What the task requires
Copy each line exactly, starting with the one that contains "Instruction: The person" and stopping after the last line of the material below, with nothing else.

Collected data
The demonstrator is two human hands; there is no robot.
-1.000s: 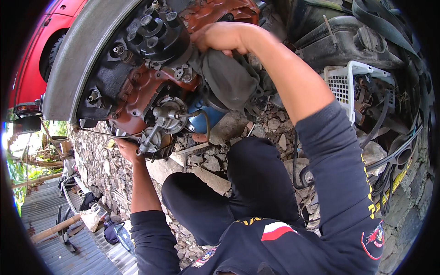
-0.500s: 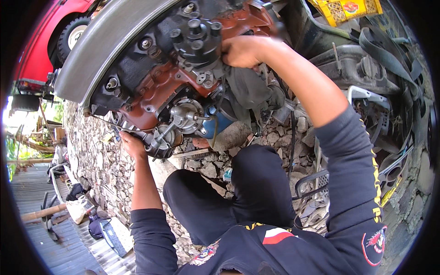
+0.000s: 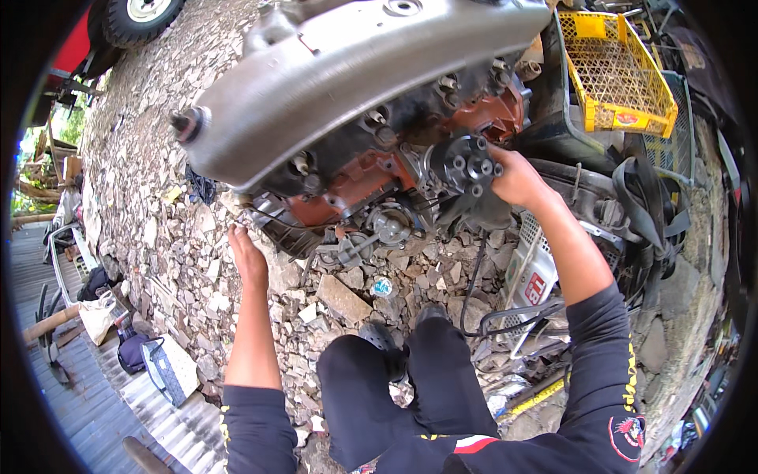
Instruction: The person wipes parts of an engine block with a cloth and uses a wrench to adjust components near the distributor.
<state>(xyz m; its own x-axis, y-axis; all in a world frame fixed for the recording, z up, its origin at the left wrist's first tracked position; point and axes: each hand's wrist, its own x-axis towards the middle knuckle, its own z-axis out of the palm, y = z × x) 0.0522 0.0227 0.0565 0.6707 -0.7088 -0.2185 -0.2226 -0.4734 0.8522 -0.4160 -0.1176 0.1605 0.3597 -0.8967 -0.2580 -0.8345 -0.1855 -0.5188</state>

Answer for the task
Instruction: The person wipes parts of an engine block with a cloth and uses a wrench to adjust components near the distributor.
<state>(xyz m; its own x-axis, y-axis; all in a world frame fixed for the recording, z up, its origin at the left wrist's first tracked position; point and axes: each hand's wrist, its own x-axis towards the middle knuckle, its own z-axis out of the palm, y = z × x) 0.0522 0.0227 0.0565 0.6707 -0.7088 -0.2185 -0.2226 -0.4734 0.8522 -0.4160 -0.1176 0.1605 0.3597 -0.8967 -0.2580 -0.8345 -0.1855 -0.5188</state>

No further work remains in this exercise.